[Python] Let LINE notify you of the ranking of search results on your site on a daily basis.

Thing you want to do

I want LINE to be notified of my ranking when my site searches Google for "a certain keyword".

Create an environment

This time, we will build it on Windows 10 home. Create a virtual environment and install the required libraries.

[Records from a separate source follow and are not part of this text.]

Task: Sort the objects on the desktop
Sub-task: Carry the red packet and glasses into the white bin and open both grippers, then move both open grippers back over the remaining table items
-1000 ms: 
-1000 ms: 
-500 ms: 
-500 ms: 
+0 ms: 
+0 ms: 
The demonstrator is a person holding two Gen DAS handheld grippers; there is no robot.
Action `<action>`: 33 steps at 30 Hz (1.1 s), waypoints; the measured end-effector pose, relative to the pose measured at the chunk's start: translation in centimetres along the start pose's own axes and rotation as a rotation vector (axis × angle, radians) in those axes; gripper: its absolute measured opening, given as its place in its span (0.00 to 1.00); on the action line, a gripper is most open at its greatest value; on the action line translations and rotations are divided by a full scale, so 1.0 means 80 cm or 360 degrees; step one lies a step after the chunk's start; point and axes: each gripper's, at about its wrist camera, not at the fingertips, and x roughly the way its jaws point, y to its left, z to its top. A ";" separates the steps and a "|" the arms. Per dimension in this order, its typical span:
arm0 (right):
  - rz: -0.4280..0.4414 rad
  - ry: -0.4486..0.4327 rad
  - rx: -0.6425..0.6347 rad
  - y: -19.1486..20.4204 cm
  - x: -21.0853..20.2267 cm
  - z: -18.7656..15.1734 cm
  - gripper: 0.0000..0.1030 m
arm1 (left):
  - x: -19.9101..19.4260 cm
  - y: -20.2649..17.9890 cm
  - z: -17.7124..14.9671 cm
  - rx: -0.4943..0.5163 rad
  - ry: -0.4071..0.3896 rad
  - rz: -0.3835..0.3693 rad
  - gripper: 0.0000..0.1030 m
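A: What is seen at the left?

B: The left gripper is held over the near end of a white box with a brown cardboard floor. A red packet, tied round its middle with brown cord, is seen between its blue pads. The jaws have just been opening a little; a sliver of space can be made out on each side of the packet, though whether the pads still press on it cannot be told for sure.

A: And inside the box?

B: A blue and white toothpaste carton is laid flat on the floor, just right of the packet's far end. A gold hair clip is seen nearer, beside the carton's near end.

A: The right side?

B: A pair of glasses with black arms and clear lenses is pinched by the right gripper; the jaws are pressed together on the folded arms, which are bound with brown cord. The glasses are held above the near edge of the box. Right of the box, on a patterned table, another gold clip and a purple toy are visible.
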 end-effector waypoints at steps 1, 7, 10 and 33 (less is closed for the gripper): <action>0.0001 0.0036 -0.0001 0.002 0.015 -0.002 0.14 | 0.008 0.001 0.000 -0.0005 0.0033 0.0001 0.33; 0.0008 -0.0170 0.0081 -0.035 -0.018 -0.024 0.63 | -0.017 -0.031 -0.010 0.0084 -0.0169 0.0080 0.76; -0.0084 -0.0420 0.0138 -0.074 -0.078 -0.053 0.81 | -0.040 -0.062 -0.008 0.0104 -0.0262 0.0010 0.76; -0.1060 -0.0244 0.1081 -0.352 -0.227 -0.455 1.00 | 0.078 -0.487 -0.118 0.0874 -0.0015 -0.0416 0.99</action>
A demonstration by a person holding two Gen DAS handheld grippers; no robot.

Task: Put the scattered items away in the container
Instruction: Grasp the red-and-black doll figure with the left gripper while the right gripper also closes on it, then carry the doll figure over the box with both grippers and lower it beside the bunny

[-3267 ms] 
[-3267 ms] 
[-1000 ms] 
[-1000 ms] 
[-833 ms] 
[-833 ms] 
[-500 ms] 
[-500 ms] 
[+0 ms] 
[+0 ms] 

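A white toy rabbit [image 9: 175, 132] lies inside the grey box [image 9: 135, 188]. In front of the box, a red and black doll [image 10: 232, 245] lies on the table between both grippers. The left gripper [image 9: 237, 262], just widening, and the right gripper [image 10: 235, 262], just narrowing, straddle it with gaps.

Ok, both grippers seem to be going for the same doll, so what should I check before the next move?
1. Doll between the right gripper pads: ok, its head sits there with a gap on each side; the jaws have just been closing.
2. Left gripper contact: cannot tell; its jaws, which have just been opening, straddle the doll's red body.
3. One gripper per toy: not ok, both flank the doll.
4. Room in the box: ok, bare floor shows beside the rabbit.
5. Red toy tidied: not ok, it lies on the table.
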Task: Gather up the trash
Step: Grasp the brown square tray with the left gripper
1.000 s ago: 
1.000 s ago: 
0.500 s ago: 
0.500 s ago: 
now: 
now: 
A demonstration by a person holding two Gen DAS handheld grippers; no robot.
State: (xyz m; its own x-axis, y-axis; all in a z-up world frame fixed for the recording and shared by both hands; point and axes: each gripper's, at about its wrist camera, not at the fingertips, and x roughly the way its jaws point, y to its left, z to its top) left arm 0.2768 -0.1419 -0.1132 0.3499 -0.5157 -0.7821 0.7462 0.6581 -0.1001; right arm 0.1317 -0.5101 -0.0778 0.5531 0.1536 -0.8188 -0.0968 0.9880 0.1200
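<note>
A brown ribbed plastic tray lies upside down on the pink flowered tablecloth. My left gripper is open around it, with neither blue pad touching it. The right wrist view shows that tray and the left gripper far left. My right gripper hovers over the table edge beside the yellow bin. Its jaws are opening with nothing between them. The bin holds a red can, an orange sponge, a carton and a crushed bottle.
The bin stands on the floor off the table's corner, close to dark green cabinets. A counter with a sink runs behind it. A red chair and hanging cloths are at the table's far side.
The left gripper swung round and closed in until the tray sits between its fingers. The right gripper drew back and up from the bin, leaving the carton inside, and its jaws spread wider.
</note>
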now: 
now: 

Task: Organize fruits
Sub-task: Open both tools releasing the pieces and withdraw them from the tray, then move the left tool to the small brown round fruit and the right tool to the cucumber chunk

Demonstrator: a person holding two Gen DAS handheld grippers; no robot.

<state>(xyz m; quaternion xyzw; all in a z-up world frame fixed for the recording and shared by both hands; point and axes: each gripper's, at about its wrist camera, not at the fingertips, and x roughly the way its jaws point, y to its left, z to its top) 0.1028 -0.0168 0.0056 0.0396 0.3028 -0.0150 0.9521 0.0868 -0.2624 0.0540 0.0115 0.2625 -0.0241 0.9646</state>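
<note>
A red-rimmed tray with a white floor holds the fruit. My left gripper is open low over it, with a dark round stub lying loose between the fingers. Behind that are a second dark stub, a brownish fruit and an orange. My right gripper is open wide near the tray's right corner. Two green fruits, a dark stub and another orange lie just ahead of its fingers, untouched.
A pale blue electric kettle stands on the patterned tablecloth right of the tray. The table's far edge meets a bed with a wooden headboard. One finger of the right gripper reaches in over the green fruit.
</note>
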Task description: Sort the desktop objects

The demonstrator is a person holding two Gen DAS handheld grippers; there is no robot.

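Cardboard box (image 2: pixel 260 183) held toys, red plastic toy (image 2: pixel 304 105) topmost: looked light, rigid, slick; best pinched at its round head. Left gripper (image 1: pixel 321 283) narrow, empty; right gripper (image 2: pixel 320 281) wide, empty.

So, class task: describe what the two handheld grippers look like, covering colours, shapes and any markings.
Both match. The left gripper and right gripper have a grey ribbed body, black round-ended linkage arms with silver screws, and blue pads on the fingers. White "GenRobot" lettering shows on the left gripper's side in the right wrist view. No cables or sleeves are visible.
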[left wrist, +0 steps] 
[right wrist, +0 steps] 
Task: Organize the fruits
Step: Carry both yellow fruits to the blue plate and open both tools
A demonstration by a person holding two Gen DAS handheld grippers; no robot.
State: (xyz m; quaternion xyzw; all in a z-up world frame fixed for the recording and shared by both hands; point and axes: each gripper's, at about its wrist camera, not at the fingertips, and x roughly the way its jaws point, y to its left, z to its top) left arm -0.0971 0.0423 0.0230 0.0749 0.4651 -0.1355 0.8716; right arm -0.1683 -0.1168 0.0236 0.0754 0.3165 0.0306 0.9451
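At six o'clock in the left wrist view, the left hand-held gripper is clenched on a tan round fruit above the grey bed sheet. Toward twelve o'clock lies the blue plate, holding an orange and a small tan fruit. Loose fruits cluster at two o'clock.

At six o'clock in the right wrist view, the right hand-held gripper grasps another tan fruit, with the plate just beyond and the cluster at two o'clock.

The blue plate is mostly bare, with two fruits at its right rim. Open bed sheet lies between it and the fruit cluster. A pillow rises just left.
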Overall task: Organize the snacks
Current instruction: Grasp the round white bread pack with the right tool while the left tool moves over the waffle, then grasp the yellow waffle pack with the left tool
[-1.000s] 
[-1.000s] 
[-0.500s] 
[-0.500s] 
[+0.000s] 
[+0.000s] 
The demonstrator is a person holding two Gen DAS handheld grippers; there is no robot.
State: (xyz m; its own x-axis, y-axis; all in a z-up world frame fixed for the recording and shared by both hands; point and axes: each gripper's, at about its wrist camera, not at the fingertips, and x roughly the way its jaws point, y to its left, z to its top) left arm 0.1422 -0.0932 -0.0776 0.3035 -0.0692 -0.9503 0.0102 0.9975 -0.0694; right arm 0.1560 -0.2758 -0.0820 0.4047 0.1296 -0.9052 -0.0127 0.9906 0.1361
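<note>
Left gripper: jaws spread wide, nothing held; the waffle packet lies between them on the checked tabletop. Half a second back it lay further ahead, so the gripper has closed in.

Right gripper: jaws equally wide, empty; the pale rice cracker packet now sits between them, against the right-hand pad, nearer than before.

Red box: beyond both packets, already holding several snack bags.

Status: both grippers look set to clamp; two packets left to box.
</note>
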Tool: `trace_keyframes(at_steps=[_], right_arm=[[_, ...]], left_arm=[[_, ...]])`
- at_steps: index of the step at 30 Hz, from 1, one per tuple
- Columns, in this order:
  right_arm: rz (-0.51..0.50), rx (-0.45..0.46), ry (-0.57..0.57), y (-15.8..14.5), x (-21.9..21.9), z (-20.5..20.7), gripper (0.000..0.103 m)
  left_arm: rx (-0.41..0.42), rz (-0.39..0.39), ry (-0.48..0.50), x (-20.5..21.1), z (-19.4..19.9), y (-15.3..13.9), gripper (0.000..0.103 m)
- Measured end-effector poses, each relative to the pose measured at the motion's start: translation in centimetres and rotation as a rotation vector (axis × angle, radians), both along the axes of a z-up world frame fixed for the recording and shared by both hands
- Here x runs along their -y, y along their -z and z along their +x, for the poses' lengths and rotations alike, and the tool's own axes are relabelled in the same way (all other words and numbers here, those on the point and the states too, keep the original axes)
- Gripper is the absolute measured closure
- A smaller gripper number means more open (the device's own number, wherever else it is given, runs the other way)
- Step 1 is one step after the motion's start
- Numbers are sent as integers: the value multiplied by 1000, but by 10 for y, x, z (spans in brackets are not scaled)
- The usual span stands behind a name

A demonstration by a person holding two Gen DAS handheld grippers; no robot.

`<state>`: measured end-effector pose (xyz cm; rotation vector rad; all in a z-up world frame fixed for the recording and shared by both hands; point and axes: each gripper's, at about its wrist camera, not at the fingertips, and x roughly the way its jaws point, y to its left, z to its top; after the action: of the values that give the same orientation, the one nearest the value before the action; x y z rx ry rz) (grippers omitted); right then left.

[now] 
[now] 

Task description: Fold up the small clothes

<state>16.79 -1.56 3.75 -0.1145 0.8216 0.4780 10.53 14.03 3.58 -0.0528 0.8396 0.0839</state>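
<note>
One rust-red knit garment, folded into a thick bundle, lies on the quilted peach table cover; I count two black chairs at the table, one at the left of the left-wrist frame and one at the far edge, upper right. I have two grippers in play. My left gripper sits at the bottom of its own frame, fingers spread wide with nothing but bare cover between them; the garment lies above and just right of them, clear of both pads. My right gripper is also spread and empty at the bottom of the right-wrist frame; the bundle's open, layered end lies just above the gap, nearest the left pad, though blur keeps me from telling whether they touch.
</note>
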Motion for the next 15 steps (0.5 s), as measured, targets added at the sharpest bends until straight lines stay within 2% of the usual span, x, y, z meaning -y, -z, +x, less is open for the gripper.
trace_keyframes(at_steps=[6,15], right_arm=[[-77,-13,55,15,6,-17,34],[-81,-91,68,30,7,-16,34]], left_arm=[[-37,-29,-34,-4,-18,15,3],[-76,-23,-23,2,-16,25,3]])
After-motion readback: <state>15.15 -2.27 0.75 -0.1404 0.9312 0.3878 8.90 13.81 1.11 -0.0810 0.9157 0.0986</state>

Create a virtual environment

Create a dedicated virtual environment so that your personal computer does not get messed up with the library. Please refer to the following for how to make it. Create a virtual environment for Python

After creating the virtual environment, activate it.

command prompt


Scripts\activate

Library installation

Install the library for web scraping and the library for regular execution on heroku.

command prompt


pip install requests
pip install BeautifulSoup4
pip install apscheduler

Issue tokens for LINE cooperation

Log in to LINE below and issue an access token. LINE Notify - Google Chrome 2020_06_16 14_02_59.png Select the token name displayed at the time of notification and the talk room to send to. This time, I will send it to myself, so I selected "Receive notifications from LINE Notify 1: 1" and issued it. Make sure to make a note of the issued tokens. (I can't see it anymore when I close it) LINE Notify - Google Chrome 2020_06_16 14_06_59.png

This completes the cooperation. LINE Notify - Google Chrome 2020_06_16 14_10_55.png

Program creation

Create a Python file. Since it will be created at the command prompt, move the path to the location of the created virtual environment.

command prompt


type nul > main_proc.py
type nul > clock.py

After deploying to heroku, it will be executed regularly, so create clock.py that describes the schedule information.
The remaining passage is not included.